When a line in the material beneath includes the word "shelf", add it to the count, and report the count alone.

▬▬▬

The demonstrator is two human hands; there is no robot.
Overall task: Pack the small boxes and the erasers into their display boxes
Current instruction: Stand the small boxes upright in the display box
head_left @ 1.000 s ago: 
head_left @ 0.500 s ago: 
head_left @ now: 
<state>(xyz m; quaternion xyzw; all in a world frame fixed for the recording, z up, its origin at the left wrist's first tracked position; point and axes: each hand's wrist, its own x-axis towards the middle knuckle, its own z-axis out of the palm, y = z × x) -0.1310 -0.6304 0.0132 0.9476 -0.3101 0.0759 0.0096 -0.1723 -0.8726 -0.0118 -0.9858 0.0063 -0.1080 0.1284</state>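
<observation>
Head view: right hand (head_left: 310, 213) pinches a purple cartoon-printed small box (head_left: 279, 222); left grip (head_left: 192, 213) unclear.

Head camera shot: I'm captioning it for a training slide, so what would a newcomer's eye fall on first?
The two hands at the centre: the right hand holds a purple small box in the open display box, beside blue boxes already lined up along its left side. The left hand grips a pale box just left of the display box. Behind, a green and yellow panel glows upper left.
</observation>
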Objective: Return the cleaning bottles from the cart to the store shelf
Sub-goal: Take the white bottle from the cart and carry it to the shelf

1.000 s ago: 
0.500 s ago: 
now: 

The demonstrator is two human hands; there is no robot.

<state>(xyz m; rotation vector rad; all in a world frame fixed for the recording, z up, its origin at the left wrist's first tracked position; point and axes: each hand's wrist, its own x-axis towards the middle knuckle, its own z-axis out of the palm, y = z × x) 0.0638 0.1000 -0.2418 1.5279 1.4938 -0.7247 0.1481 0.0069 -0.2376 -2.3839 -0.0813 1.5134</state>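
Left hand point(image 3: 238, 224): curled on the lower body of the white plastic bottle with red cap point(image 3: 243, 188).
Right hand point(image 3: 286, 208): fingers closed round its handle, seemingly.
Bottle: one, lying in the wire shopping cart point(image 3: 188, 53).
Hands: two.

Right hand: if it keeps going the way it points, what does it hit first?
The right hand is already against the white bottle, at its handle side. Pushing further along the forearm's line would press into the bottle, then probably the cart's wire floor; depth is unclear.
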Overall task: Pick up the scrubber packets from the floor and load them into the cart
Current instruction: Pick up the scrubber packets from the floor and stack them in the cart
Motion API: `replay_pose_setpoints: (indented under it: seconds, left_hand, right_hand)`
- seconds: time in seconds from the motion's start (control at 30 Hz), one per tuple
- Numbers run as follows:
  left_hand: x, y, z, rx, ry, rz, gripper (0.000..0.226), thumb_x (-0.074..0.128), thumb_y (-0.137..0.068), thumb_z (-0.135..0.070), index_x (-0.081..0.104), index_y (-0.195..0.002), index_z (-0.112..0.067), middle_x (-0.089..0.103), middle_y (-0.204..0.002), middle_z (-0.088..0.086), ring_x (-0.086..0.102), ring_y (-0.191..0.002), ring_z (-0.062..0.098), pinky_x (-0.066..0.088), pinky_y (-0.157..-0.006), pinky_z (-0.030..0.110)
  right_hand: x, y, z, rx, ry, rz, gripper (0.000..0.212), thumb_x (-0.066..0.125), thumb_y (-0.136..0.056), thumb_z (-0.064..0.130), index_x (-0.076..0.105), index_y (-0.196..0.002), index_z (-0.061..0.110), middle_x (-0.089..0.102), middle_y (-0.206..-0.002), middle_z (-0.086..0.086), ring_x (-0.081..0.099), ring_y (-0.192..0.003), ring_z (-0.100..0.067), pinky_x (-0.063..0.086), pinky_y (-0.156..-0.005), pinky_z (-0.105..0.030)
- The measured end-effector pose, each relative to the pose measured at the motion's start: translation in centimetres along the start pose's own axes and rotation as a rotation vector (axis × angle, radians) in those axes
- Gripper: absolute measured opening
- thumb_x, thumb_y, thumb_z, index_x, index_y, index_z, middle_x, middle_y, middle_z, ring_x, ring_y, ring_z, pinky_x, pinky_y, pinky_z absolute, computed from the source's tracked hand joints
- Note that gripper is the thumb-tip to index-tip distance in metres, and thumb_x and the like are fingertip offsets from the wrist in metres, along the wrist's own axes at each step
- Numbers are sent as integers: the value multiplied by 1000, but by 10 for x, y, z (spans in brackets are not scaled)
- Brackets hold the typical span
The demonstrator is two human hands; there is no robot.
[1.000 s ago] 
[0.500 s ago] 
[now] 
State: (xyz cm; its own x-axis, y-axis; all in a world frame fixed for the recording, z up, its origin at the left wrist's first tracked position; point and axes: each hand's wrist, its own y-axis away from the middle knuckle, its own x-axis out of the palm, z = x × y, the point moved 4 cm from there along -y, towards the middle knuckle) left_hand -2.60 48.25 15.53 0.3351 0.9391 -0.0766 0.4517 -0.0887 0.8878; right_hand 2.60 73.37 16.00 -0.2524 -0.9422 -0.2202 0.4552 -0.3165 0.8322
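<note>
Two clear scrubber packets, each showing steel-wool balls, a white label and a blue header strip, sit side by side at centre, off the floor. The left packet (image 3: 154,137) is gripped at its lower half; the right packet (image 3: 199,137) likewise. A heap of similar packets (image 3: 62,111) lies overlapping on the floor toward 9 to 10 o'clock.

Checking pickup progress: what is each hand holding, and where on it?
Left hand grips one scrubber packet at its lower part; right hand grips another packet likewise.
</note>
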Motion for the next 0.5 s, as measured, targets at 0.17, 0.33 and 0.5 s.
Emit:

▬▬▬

SOLUTION TO THE PROBLEM => 2